Membawa harapan bahwa tidak ada satu orang pun yang terluka, tetapi akhirnya menyakiti orang yang paling penting. Meski begitu, dia tidak bisa menentang atau mengkhianati citra yang telah dia dan lainnya buat untuknya. Pada akhirnya, karena dipaksa menemui jalan buntu, kamu menunjukkan kepada aku wajah yang menyakitkan itu dan berbicara tentang argumen-argumen yang tidak berarti tetapi terdengar. Bahkan sampai sekarang, kamu masih menyakiti diri sendiri.


Mengetahui bahwa dia tidak bisa melakukannya, tahu bahwa aku tidak bisa melakukannya, namun dia masih tidak bisa membantu tetapi bertanya kepadaku.

Aku sangat membenci bagian dirinya ini, membencinya dari hatiku.

Aku sangat membencinya.

Jadi, aku sudah menemukan kata-kataku untuk diucapkan.

Jika itu orang lain maka pasti aku tidak akan mengatakannya.

Itu karena kau berbagi simpati denganku tapi masih belum memahaminya sehingga aku harus memberitahumu. Aku harus mengatakan karena mereka adalah hal yang sama tetapi tidak satu hal, dan begitu banyak dari keduanya sama tetapi kamu tidak akan memaafkan bagian kecil yang berbeda di antara keduanya. Karena itu, aku harus berbicara, kepada seseorang sepertimu yang berkomitmen untuk tidak pernah melakukan hal yang salah dan selalu melakukan hal yang benar.

"Diam! Aku tahu apa yang aku lakukan!"

Aku tahu aku melakukan hal yang tampaknya salah. Tetapi aku tidak punya pilihan lain. Aku tidak tahu cara lain.

Tanpa melakukannya dengan cara itu, * kita * tidak akan dapat memahami atau berkomunikasi satu sama lain.

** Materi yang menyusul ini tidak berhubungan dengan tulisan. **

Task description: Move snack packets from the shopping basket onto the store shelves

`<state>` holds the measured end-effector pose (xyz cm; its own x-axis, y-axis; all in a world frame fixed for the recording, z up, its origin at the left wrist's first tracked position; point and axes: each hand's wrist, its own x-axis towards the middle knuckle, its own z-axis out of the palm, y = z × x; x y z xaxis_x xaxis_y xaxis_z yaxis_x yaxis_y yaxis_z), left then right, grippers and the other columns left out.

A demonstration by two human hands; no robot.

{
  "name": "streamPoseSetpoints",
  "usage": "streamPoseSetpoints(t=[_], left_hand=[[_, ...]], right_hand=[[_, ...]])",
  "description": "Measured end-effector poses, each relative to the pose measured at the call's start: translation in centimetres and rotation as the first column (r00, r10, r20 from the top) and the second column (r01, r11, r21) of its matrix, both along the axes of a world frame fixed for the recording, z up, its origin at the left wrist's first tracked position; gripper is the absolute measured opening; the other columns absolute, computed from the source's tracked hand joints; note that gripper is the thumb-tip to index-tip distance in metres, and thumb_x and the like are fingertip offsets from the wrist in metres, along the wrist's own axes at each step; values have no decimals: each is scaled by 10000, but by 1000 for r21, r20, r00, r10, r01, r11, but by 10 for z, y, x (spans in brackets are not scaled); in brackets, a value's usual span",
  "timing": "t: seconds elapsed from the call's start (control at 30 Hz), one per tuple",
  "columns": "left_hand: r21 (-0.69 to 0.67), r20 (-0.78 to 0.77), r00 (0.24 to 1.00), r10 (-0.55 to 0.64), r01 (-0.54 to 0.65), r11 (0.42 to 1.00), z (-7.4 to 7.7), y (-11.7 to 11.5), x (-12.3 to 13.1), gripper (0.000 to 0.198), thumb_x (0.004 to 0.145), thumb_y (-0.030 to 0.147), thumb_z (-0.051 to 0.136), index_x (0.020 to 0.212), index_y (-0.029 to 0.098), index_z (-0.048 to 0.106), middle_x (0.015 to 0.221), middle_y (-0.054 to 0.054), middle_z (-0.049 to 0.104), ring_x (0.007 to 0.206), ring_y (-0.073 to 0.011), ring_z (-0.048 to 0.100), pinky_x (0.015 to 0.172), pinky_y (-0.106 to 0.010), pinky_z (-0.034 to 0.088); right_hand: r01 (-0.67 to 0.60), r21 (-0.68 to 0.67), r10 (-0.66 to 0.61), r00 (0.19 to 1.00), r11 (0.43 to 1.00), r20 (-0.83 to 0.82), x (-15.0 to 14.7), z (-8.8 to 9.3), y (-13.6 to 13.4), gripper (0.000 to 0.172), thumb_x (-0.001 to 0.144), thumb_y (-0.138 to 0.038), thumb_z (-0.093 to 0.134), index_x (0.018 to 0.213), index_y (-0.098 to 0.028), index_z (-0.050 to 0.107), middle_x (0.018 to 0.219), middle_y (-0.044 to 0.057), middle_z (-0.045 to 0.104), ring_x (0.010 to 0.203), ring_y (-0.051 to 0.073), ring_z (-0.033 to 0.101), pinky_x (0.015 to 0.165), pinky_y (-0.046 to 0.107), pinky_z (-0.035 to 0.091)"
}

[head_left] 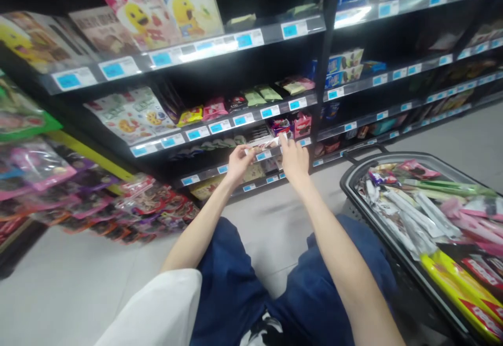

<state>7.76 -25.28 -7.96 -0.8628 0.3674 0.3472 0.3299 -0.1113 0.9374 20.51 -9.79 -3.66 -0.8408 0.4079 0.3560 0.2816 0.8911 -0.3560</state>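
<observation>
My left hand (239,162) and my right hand (294,158) are both stretched out to a low shop shelf (220,169). Between them they hold a long, thin, pale snack packet (264,146), each hand closed on one end. The packet lies level just in front of the shelf edge with its blue price tags. Small red and purple snack packs (293,125) stand on the shelf right behind my hands. My knees in blue trousers (231,283) are below.
A black shopping basket (353,175) full of wrapped snack bars stands on the floor at my right. Dark shelves with bags and boxes rise ahead. Bagged sweets (145,207) lie on a low display at the left. Grey floor shows between my knees and the shelf.
</observation>
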Motion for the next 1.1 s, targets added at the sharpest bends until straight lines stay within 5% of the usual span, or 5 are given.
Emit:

Hanya ada satu hal yang bisa aku lakukan.

Hanya satu hal.

"Aku tahu semuanya. Mengetahui itu aku sudah sejauh ini. Tidak ada cara lain untuk membuktikannya."

Ketika aku perlahan membuka mata, aku melihat uap putih keluar dari mulutku dan perlahan-lahan larut ke udara, seperti yang baru saja aku katakan.

"... Apa yang kamu mau buktikan?"

Hayama mengarahkan pandangannya ke arahku. Sulit bagiku untuk ditanyai dengan wajah serius itu. Aku belum bisa memberikan argumen balasan yang bagus.

Haruskah aku mengarang sesuatu? Atau hanya mengingkarinya? Atau hanya membuat gertakan? Aku memikirkannya secara singkat dan akhirnya hanya mengungkapkan apa yang ada dalam hatiku bersama dengan nafasku.

"Jika dia tidak meminta bantuan dariku, tapi aku menawarkan bantuan sepihakku, maka ini bukan kemandirian. Aku ingin dapat membuktikannya."


Seperti yang aku katakan, aku mulai tersenyum secara alami.

Mungkin terkejut oleh apa yang baru saja aku katakan, atau mungkin bahkan terkejut melihat wajahku yang tersenyum, Hayama mengedipkan matanya dan memberikan senyum pahit sambil kehilangan kekuatan di pundaknya.

"Hikigaya, tahukah kamu apa itu perasaan itu?"
"Tentu saja, ini disebut 'pria keras kepala'."

Aku membual dengan wajah terpelintir.